I don’t smoke (and never have) but DB does. Or at least used to.
He hasn’t smoked AT ALL since Friday.
DB is so ill atm that he can hardly breathe, never mind talk; smoking is unthinkable.
Much as I want him to get well as soon as possible, it would be soooo good if he stayed ill long enough to get through the cold-turkey of giving up the cigarettes, before getting better, on the grounds that he’s not feeling good anyway, and probably/maybe couldn’t be much worse…..
What are the chances?
– or not as the case may be.
When I first handed my notice in, I thought there’d be a whole lot of trouble – my soon-to-be-ex Colleague is a grumpy git at the best of times – but he didn’t have anything to say when I said I was leaving and everyone else was upset but totally understanding.
I think there are probably loads of things where real-life paints a much better picture than your imagination does.
I mislaid a project for a customer in about June for instance, and came across it again while tidying up the workshop. He hadn’t phoned to ask about it or complain, so I figured it couldn’t be too urgent, but it was still embarrassing not to habe done it. I decided to apologise and ask him if he still needed it anyway, and he was luffly and said he did still need it, but that he’d been working on something else and would ask my soon-to-be-ex-colleague next year.
So thankful not to have to try and fit it into my last week here… 🙂
* (also saw it a couple of times while working on my Meisterstück but couldn’t do anything about it and so ignored it)
🙂 Yesterday I handed in my notice 🙂
🙂 I have to work ’til the end of the year but come January I’m a free woman 🙂
🙂 🙂 🙂 🙂 🙂 🙂 🙂
(I was just looking though my posts and found a draft version of Wednesday’s post. I thought it was competely gone, but apparently not. Here it is.)
I don’t know why I give either as much power as I do.
Yesterday wasn’t a particularly spectacular day. As well as losing my halo, I also lost my good mood.
However, it did show me something I didn’t want to see: I am easily swayed by external influences. More so than I’d like to admit.

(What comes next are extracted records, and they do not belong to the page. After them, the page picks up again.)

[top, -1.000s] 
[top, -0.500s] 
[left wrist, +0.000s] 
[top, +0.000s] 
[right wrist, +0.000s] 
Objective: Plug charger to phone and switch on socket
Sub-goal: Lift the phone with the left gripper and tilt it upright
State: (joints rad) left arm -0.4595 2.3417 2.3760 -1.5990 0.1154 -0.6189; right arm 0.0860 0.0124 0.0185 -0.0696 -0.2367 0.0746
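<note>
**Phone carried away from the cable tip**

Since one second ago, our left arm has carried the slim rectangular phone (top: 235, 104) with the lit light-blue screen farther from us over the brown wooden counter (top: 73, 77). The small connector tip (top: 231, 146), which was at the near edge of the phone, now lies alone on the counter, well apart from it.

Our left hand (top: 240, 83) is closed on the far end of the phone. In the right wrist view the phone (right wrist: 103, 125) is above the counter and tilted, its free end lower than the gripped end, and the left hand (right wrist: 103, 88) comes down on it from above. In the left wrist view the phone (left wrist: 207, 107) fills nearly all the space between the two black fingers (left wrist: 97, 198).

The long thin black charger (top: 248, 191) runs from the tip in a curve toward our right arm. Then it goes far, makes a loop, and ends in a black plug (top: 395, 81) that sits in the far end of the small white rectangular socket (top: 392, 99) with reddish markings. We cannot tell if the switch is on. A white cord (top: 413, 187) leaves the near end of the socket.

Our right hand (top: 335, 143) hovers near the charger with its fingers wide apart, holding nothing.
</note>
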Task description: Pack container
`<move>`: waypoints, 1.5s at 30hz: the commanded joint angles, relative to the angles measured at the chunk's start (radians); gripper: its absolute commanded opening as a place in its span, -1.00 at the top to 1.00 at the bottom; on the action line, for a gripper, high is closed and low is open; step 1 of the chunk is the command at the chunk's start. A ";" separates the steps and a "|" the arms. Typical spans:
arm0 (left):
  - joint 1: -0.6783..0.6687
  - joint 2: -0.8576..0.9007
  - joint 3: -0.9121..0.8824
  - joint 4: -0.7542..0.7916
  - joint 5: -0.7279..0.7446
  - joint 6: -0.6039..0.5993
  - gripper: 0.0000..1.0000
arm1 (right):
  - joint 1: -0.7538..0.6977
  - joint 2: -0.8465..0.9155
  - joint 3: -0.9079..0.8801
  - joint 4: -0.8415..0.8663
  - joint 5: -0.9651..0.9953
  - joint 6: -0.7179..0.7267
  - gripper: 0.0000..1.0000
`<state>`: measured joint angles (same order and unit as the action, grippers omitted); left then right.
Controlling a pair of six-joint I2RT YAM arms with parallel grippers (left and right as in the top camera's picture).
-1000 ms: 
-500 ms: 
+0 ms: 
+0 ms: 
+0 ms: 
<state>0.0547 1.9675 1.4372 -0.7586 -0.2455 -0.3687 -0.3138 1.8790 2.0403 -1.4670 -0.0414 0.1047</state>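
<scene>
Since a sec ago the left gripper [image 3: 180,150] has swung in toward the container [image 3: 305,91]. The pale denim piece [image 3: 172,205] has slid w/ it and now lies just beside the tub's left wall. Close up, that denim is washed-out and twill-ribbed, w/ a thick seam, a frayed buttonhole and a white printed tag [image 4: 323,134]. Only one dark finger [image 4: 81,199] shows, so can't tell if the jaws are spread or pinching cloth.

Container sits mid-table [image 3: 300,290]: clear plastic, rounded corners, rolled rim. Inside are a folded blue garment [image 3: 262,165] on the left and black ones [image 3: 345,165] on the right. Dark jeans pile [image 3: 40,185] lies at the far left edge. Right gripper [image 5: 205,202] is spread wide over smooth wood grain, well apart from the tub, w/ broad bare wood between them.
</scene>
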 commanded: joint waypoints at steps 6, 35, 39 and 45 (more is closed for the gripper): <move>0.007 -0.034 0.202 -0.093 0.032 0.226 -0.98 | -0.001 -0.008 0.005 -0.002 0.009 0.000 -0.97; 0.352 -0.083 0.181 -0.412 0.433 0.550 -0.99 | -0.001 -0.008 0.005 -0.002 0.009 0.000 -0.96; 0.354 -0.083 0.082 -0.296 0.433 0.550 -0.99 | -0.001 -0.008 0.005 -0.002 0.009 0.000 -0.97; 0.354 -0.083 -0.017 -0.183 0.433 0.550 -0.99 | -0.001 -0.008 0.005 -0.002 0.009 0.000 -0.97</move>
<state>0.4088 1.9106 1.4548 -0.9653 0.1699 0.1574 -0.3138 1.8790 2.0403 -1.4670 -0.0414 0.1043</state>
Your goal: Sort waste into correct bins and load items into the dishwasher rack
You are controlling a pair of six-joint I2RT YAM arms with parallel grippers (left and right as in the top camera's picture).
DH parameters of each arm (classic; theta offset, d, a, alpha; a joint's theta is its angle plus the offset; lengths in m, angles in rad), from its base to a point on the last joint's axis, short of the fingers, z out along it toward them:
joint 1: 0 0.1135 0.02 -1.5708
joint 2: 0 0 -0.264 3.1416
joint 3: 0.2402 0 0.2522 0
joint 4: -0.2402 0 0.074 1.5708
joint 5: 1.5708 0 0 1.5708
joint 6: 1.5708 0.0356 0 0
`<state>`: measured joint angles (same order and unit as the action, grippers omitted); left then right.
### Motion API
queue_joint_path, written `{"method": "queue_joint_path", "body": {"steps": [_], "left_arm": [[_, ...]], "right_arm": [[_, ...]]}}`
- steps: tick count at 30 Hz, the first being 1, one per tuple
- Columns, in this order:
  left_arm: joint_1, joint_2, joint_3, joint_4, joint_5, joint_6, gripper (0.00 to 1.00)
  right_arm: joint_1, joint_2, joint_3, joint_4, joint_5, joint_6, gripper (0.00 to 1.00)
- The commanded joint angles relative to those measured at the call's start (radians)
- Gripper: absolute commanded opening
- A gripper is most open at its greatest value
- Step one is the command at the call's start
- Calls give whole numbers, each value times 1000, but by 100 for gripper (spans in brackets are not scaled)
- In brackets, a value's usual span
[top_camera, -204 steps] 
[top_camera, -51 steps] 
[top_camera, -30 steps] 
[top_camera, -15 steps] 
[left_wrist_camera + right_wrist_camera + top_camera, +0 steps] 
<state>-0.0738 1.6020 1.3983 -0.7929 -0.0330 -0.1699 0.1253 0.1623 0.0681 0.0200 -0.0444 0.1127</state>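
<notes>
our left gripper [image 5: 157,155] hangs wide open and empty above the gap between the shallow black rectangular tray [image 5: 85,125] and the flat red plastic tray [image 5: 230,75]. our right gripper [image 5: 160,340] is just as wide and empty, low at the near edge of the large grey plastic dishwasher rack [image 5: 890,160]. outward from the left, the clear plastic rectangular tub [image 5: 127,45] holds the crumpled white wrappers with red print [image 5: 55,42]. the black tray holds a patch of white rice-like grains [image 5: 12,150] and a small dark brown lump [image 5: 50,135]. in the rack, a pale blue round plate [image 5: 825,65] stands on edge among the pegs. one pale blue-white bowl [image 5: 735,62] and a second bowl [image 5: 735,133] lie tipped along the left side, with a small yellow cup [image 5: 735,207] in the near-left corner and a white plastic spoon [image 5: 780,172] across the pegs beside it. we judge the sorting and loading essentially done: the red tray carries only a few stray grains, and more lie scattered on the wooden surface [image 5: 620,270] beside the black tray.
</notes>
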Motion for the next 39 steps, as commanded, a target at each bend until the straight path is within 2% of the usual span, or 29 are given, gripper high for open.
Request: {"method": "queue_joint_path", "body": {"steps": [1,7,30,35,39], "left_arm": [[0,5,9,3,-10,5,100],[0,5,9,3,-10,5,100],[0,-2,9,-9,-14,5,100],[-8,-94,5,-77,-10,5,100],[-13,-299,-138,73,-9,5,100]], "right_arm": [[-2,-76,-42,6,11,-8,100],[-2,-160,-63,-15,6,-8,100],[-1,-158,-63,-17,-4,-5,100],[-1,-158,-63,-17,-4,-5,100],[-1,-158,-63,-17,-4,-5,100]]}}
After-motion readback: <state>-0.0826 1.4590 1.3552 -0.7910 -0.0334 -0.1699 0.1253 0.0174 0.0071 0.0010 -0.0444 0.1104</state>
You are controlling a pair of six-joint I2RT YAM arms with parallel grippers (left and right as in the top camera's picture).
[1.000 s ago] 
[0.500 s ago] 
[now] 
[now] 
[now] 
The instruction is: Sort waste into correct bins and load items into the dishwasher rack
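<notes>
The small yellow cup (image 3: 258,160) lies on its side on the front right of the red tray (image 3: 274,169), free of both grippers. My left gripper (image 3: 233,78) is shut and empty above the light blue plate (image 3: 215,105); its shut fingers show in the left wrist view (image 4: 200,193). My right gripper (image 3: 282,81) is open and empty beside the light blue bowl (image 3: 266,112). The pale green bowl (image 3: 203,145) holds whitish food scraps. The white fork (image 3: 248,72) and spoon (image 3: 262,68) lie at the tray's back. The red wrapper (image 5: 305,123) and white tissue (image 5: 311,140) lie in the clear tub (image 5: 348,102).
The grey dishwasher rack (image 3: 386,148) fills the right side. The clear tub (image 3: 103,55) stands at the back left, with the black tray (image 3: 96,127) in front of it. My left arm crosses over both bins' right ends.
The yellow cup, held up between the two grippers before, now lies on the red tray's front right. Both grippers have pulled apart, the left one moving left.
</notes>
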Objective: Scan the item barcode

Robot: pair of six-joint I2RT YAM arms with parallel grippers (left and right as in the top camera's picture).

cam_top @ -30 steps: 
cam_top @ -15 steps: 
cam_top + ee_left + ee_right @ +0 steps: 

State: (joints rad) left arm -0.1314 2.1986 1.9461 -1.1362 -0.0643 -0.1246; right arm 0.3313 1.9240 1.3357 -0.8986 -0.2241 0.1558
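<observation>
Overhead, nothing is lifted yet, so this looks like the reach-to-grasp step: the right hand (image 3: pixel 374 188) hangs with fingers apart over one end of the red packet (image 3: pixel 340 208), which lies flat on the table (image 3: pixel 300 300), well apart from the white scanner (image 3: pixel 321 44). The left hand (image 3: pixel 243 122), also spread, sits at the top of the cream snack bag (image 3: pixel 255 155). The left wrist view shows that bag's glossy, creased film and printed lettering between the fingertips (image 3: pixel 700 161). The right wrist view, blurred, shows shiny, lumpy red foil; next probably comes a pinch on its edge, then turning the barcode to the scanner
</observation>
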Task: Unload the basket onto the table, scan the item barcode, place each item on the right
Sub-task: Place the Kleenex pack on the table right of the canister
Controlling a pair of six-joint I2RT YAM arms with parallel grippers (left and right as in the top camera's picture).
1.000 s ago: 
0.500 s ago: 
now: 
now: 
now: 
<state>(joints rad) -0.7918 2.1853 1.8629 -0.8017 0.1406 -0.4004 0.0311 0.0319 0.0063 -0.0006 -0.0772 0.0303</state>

- My glass didn’t want to co-operate. At all. In any way, shape or form. Pretty much everything that CAN go wrong, did. It broke, twisted, cracked, went cloudy, refused to melt, melted too much, looked ok until it cooled down and then broke. Whatever. If you think of something that could happen it quite possibly did. I even contemplated (not for the first time) quitting and becoming something else. I won’t. Mostly because I have less than no idea what I would be better at, but also because some crazy part of me loves a challenge and thinks I have more than a snowflake’s chance of improving.. And because glass is the best thing since.. Since what actually? It’s been around for 7000 years. That’s a whole lot longer than sliced bread. But I guess that’s irrelevant. There’s something therapeutic about watching it melt (except when it’s not supposed to, and even then it’s pretty cool). As they say, “only glass is like glass”.
- There are some people who have the ability to make me want to hit them (or failing that then a wall) just by existing (in my vicinity, I doubt I’d mind them existing elsewhere). I obviously don’t, haven’t, and hopefully never will, but I dislike the aggression that builds in me when they appear on my radar. Noticing my aggression makes me cross. Being cross doesn’t exactly help get rid of the desire to hit things.
- I would have had an argument if I hadn’t picked a monologist to argue with. Having listened [politely] to half an hour’s ranting about how awful I am, I find being told to ‘leave well alone’ when trying to defend myself, sucks more than arguing would have done..
- I would have probably taken my bad mood home and had a rubbish evening if I hadn’t been brought chocolate by a thoughtful person – who didn’t even know I needed it until afterwards – just because. (Thank you, even if you will probably never read this). I’m not nearly grateful enough for the people who make life better.. I spend too much time and energy trying to pacify the people who make it worse, instead of concentrating on the good ones.
Why is my happiness and my good mood subject to things, situations, other people and chocolate?